TASK DETAILS: Once you find the line with "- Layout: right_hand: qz" in the entries below, return exactly every line from it through the line with "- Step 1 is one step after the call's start".

DATA PROVIDED:
★ ★ ★ ★

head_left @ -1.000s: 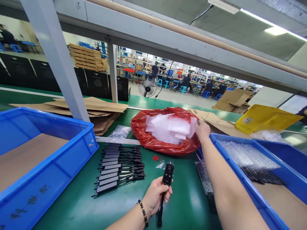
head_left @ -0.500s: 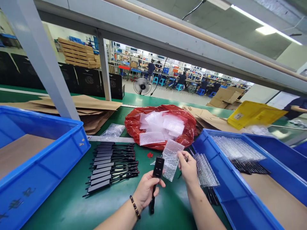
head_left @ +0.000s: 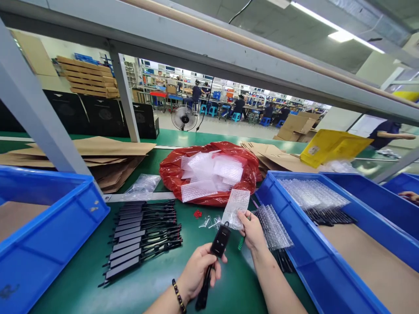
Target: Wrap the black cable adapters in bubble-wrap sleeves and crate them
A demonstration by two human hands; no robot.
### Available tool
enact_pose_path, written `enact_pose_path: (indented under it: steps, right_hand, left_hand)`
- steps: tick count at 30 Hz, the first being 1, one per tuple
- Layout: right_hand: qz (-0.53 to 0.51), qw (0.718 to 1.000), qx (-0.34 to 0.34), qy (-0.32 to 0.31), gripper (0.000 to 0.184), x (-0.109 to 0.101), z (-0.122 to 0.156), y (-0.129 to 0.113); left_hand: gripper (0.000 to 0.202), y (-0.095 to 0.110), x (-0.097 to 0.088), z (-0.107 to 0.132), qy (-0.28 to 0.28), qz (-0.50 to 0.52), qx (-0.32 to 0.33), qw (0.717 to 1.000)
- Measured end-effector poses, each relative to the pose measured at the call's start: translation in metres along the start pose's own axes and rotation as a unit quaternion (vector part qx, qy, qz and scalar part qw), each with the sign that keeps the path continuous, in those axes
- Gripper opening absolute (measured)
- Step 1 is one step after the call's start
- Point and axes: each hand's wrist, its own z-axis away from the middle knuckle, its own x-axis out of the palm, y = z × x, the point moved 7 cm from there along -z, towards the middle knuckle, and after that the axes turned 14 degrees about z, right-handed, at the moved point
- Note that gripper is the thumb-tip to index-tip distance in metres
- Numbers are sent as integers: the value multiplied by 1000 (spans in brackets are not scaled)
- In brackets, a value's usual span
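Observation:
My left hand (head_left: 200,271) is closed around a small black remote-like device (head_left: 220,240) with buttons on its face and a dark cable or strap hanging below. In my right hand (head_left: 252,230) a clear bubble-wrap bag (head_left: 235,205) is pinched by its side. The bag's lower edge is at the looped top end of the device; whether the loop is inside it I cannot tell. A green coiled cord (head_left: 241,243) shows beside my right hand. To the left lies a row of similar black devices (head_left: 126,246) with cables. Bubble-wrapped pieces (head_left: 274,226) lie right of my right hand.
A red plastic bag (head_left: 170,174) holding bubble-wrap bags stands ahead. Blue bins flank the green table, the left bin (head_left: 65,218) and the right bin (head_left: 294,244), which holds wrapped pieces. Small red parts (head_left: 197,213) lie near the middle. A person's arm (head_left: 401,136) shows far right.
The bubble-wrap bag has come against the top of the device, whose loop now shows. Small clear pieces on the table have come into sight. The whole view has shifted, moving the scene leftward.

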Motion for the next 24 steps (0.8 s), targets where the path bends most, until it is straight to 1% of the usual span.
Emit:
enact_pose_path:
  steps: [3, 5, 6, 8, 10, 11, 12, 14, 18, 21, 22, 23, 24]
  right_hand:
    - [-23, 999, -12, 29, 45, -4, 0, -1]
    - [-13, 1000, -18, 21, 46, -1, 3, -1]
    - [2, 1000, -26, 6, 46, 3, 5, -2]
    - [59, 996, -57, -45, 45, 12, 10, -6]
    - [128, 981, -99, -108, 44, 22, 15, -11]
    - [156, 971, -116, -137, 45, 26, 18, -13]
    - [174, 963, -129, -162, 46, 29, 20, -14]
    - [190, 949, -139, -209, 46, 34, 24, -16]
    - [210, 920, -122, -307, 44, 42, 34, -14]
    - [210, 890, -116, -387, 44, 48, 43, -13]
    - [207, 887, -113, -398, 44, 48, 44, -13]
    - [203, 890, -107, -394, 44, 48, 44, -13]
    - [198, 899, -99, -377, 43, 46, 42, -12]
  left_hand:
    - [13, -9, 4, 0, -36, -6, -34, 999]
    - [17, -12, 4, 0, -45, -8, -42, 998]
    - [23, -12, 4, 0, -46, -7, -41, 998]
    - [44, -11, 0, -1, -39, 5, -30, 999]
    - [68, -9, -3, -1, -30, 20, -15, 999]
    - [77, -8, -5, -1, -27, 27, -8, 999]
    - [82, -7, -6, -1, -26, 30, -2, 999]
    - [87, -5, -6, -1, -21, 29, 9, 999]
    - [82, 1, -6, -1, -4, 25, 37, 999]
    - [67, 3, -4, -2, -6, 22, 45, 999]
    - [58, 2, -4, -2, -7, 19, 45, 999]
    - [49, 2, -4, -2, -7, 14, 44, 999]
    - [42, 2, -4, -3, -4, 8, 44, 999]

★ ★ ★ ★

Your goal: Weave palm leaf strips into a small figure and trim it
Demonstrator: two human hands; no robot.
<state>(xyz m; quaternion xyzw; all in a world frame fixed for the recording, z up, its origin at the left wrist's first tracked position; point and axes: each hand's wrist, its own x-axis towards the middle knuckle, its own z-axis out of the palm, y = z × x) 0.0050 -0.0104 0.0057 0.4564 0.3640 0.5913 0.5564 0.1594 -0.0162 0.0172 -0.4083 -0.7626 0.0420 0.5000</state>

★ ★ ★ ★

PROBLEM SOLUTION:
- Layout: right_hand: qz (-0.53 to 0.51), qw (0.718 to 1.000), qx (-0.34 to 0.34), qy (-0.32 to 0.31), gripper (0.000 to 0.184), x (-0.109 to 0.101), z (-0.122 to 0.156), y (-0.129 to 0.113); left_hand: gripper (0.000 to 0.202), y (-0.095 to 0.110), x (-0.097 to 0.088), z (-0.107 to 0.132), qy (-0.28 to 0.28), qz (-0.50 to 0.52), qx (-0.32 to 0.33), qw (0.717 to 1.000)
- Measured end-effector poses, each relative to the pose measured at the call's start: translation in metres along the start pose's own axes and rotation as a unit quaternion (vector part qx, qy, qz and scalar part qw), each with the sign that keeps the path continuous, in those axes
- Gripper opening absolute (measured)
- Step 1 is one step after the call's start

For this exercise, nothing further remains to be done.